**WHAT IS REQUIRED:** Please copy, exactly as they appear below, the lines from the one containing "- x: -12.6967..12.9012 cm" through the one containing "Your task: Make".

**DATA BLOCK:**

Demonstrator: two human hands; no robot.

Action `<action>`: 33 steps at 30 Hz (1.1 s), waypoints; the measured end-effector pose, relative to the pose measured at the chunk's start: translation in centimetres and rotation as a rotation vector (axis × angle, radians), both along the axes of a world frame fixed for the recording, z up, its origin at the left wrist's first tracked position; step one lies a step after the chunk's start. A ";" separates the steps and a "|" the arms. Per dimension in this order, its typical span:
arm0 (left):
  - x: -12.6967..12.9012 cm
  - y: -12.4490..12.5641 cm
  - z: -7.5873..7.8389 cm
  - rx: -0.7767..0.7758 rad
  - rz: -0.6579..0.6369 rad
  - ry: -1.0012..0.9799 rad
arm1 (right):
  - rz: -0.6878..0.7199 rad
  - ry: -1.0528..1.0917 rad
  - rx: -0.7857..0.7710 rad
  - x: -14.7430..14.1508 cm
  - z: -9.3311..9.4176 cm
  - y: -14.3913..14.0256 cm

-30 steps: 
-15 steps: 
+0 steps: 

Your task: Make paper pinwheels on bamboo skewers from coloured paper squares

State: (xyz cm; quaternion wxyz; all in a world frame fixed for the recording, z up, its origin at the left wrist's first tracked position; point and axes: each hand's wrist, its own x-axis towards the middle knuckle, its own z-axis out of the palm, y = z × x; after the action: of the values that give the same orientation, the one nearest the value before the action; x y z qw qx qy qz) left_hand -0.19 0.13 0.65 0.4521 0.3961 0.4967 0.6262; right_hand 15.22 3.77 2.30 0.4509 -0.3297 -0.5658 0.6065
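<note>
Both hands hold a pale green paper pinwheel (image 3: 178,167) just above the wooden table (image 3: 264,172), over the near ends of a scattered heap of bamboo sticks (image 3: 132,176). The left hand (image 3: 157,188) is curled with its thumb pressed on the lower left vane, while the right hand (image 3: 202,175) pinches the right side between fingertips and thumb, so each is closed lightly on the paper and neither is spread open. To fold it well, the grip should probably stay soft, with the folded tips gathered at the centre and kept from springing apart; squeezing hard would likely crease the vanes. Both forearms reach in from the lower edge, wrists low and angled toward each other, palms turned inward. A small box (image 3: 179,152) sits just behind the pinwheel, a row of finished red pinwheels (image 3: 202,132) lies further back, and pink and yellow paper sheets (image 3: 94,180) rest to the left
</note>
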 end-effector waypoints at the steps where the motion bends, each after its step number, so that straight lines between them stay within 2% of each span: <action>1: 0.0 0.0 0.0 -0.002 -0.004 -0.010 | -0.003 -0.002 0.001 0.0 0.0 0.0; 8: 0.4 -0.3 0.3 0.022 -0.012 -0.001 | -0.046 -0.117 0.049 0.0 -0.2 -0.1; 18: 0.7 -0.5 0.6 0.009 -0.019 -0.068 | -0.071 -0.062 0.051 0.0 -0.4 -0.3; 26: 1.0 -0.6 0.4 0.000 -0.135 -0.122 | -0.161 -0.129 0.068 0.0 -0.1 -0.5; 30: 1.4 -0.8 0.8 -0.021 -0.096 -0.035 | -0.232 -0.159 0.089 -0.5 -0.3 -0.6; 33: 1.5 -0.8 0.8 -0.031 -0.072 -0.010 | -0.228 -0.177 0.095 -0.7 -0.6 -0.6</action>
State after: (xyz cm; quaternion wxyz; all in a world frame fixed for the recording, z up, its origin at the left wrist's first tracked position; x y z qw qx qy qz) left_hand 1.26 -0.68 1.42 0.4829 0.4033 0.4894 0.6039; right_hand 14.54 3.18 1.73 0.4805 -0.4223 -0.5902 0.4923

**SOLUTION TO THIS TASK:**
  - x: -12.6967..12.9012 cm
  - y: -12.4490..12.5641 cm
  - z: -7.5873..7.8389 cm
  - rx: -0.7767..0.7758 rad
  - rz: -0.6579..0.6369 rad
  - ry: -1.0012..0.9799 rad
arm1 (right):
  - rz: -0.6878..0.7199 rad
  - ry: -1.0528..1.0917 rad
  - rx: -0.7857..0.7710 rad
  - x: -14.7430..14.1508 cm
  - z: -9.3311..9.4176 cm
  - y: -14.3913..14.0256 cm

-30 steps: 
-15 steps: 
+0 steps: 

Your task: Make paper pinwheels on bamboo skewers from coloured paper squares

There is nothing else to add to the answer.